* _What to do_
Set down the entries below exactly as written.
Segment Start: Supplied entries
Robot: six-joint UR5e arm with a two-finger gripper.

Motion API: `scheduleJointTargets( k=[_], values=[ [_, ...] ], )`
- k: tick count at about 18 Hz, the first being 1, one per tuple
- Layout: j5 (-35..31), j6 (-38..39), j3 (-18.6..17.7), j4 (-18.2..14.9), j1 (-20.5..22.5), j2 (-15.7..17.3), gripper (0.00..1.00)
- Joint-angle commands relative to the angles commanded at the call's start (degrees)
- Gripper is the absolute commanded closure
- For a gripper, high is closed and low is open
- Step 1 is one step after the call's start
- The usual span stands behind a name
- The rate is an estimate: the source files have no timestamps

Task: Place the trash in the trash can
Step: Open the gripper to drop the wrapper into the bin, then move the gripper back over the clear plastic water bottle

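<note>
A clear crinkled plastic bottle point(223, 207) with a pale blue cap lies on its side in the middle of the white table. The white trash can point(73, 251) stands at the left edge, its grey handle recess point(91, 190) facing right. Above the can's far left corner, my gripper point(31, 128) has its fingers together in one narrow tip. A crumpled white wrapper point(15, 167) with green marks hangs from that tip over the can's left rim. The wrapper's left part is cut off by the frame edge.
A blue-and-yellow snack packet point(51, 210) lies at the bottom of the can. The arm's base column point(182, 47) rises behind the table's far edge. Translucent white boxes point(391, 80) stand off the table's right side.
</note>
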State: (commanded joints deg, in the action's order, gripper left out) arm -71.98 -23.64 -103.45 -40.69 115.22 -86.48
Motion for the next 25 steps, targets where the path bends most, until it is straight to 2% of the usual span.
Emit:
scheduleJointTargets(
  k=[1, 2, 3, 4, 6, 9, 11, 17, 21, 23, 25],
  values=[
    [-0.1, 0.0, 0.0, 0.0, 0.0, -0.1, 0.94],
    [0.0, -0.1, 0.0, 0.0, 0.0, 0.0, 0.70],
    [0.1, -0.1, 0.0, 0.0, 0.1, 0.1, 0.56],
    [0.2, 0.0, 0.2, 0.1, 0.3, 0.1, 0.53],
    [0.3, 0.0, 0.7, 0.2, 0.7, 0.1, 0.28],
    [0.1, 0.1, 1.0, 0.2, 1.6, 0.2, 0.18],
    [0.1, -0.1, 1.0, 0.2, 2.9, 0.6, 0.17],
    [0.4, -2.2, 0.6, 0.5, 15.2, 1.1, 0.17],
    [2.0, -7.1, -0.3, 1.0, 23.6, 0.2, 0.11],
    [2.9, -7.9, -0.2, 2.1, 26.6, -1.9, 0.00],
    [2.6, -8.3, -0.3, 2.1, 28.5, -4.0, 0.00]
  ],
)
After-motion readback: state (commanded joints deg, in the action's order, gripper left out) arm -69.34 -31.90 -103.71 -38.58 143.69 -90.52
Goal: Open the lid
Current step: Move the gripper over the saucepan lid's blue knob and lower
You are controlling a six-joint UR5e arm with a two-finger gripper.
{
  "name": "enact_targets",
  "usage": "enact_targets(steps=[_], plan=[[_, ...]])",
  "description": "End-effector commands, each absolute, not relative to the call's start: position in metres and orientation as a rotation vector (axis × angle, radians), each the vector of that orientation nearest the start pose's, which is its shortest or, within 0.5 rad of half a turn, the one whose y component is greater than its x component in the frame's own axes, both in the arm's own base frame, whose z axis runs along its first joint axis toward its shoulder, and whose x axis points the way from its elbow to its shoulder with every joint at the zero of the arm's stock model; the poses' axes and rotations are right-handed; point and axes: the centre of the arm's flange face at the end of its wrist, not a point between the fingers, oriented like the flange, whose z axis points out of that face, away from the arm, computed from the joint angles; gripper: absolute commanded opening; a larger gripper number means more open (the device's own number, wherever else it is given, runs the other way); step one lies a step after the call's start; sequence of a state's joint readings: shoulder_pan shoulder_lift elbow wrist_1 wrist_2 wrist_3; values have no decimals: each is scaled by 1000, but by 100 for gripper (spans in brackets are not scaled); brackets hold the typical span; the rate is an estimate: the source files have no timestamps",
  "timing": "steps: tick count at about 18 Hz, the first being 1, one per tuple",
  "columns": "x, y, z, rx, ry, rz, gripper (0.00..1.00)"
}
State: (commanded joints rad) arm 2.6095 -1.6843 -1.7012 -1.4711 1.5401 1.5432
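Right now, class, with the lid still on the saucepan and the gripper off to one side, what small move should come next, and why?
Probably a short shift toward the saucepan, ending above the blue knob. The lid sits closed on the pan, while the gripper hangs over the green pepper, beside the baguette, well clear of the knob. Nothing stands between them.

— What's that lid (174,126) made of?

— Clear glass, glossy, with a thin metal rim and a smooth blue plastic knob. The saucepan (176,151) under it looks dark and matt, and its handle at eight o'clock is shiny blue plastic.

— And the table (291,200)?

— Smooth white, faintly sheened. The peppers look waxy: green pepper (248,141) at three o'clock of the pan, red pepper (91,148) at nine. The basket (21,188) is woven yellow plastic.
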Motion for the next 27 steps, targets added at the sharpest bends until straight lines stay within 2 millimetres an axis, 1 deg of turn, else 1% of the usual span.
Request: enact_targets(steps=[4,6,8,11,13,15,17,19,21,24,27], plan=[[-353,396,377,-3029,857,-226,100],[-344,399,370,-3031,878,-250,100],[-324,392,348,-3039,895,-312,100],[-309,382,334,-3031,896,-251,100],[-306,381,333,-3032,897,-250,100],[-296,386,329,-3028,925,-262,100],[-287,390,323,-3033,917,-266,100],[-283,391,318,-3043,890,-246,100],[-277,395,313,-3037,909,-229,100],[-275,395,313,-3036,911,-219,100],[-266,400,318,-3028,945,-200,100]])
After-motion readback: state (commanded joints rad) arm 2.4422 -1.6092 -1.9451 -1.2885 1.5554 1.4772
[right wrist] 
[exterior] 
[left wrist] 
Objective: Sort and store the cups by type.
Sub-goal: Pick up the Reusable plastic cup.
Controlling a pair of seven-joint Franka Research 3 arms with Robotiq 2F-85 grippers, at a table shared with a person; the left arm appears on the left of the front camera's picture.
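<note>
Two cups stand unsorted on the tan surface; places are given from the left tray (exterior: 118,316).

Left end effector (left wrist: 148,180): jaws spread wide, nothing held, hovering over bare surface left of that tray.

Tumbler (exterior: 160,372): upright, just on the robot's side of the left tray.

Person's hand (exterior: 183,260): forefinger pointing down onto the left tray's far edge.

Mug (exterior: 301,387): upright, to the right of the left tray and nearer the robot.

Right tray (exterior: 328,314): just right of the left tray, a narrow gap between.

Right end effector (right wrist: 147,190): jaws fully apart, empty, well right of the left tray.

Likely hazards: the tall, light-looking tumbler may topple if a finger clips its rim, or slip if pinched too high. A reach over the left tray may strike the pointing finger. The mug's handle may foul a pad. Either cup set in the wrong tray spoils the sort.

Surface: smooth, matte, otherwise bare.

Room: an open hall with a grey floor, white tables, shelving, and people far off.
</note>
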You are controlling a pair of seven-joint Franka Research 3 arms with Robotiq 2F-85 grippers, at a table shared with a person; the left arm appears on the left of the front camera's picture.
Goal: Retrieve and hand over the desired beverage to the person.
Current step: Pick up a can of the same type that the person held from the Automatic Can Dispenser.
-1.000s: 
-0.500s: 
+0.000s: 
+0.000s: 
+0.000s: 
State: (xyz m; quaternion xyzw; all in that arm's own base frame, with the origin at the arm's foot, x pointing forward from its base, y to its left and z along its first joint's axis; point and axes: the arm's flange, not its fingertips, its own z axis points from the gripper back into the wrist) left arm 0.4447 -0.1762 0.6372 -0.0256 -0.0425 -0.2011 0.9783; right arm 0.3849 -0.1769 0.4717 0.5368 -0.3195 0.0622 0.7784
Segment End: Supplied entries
* _Final answer_
Robot: six-joint UR5e arm with a two-finger gripper.

Motion API: `scheduleJointTargets( k=[_], values=[ [_, ...] ], )`
- k: tick count at about 18 Hz, the first being 1, one per tuple
- Layout: j5 (-35..31), j6 (-38..39), j3 (-18.6..17.7), j4 (-18.2..14.9), j1 (-20.5..22.5), j2 (-15.7..17.3), gripper (0.00..1.00)
- Joint-angle commands relative to the angles commanded at the call's start (degrees)
- Gripper is the absolute commanded closure
- For a gripper, high is closed and low is open
- Step 1 is one step after the call's start
- The usual span stands behind a name
- The rate is an estimate: the source files have no timestamps

Task: Place the trash in the trash can
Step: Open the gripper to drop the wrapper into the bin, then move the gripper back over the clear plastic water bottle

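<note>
A clear crinkled plastic bottle point(223, 207) with a pale blue cap lies on its side in the middle of the white table. The white trash can point(73, 251) stands at the left edge, its grey handle recess point(91, 190) facing right. Above the can's far left corner, my gripper point(31, 128) has its fingers together in one narrow tip. A crumpled white wrapper point(15, 167) with green marks hangs from that tip over the can's left rim. The wrapper's left part is cut off by the frame edge.
A blue-and-yellow snack packet point(51, 210) lies at the bottom of the can. The arm's base column point(182, 47) rises behind the table's far edge. Translucent white boxes point(391, 80) stand off the table's right side.
</note>
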State: (commanded joints deg, in the action's order, gripper left out) arm -71.98 -23.64 -103.45 -40.69 115.22 -86.48
Motion for the next 25 steps, targets where the path bends most, until it is straight to 2% of the usual span.
Emit:
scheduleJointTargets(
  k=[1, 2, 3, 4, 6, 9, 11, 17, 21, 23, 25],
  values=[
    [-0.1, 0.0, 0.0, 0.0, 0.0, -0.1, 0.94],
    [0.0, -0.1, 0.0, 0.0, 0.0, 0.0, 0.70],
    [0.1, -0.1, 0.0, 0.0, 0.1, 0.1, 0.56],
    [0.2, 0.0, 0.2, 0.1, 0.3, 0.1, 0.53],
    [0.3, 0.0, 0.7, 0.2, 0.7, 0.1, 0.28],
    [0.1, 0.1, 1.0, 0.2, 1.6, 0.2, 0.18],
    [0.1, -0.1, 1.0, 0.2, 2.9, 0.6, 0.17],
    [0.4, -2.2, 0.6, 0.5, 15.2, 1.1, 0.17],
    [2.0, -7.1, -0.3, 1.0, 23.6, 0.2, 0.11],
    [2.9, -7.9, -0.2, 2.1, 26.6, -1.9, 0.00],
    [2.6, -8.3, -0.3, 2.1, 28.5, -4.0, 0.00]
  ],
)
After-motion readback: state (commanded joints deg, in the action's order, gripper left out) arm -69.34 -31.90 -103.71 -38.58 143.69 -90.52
Goal: Open the lid
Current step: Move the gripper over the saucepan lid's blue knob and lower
You are controlling a six-joint UR5e arm with a two-finger gripper.
{
  "name": "enact_targets",
  "usage": "enact_targets(steps=[_], plan=[[_, ...]])",
  "description": "End-effector commands, each absolute, not relative to the call's start: position in metres and orientation as a rotation vector (axis × angle, radians), each the vector of that orientation nearest the start pose's, which is its shortest or, within 0.5 rad of half a turn, the one whose y component is greater than its x component in the frame's own axes, both in the arm's own base frame, whose z axis runs along its first joint axis toward its shoulder, and whose x axis points the way from its elbow to its shoulder with every joint at the zero of the arm's stock model; the poses' axes and rotations are right-handed; point and axes: the centre of the arm's flange face at the end of its wrist, not a point between the fingers, oriented like the flange, whose z axis points out of that face, away from the arm, computed from the joint angles; gripper: absolute commanded opening; a larger gripper number means more open (the device's own number, wherever else it is given, runs the other way); step one lies a step after the call's start; sequence of a state's joint readings: shoulder_pan shoulder_lift elbow wrist_1 wrist_2 wrist_3; values have no decimals: each is scaled by 1000, but by 100 for gripper (spans in brackets are not scaled); brackets hold the typical span; the rate is an estimate: the source files have no timestamps",
  "timing": "steps: tick count at about 18 Hz, the first being 1, one per tuple",
  "columns": "x, y, z, rx, ry, rz, gripper (0.00..1.00)"
}
State: (commanded joints rad) arm 2.6095 -1.6843 -1.7012 -1.4711 1.5401 1.5432
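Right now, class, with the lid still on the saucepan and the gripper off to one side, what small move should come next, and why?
Probably a short shift toward the saucepan, ending above the blue knob. The lid sits closed on the pan, while the gripper hangs over the green pepper, beside the baguette, well clear of the knob. Nothing stands between them.

— What's that lid (174,126) made of?

— Clear glass, glossy, with a thin metal rim and a smooth blue plastic knob. The saucepan (176,151) under it looks dark and matt, and its handle at eight o'clock is shiny blue plastic.

— And the table (291,200)?

— Smooth white, faintly sheened. The peppers look waxy: green pepper (248,141) at three o'clock of the pan, red pepper (91,148) at nine. The basket (21,188) is woven yellow plastic.
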Motion for the next 27 steps, targets added at the sharpest bends until straight lines stay within 2 millimetres an axis, 1 deg of turn, else 1% of the usual span.
Request: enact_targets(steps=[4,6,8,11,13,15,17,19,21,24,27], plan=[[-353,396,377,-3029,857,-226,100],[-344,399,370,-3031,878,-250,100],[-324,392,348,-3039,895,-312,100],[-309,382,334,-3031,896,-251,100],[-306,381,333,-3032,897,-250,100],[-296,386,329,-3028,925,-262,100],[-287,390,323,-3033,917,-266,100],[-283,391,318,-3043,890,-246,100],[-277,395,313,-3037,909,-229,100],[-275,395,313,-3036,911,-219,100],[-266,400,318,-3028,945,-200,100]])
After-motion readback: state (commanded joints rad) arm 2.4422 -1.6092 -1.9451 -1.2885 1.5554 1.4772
[right wrist] 
[exterior] 
[left wrist] 
Objective: Sort and store the cups by type.
Sub-goal: Pick up the Reusable plastic cup.
Controlling a pair of seven-joint Franka Research 3 arms with Robotiq 2F-85 grippers, at a table shared with a person; the left arm appears on the left of the front camera's picture.
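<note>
Two cups stand unsorted on the tan surface; places are given from the left tray (exterior: 118,316).

Left end effector (left wrist: 148,180): jaws spread wide, nothing held, hovering over bare surface left of that tray.

Tumbler (exterior: 160,372): upright, just on the robot's side of the left tray.

Person's hand (exterior: 183,260): forefinger pointing down onto the left tray's far edge.

Mug (exterior: 301,387): upright, to the right of the left tray and nearer the robot.

Right tray (exterior: 328,314): just right of the left tray, a narrow gap between.

Right end effector (right wrist: 147,190): jaws fully apart, empty, well right of the left tray.

Likely hazards: the tall, light-looking tumbler may topple if a finger clips its rim, or slip if pinched too high. A reach over the left tray may strike the pointing finger. The mug's handle may foul a pad. Either cup set in the wrong tray spoils the sort.

Surface: smooth, matte, otherwise bare.

Room: an open hall with a grey floor, white tables, shelving, and people far off.
</note>
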You are controlling a pair of seven-joint Franka Research 3 arms with Robotiq 2F-85 grippers, at a table shared with a person; the left arm appears on the left of the front camera's picture.
Goal: Retrieve and hand over the desired beverage to the person.
Current step: Pick up a can of the same type that the person held from the Automatic Can Dispenser.
-1.000s: 
-0.500s: 
+0.000s: 
+0.000s: 
+0.000s: 
State: (xyz m; quaternion xyzw; all in that arm's own base frame, with the origin at the arm's foot, x pointing forward from its base, y to its left and z along its first joint's axis; point and axes: the arm's flange, not its fingertips, its own z axis points from the gripper back into the wrist) left arm 0.4447 -0.1762 0.6372 -0.0256 -0.0425 -0.2011 0.9783; right arm 0.3849 -0.1769 0.4717 0.5368 -0.3195 0.0622 0.7784

A complete answer has now been given.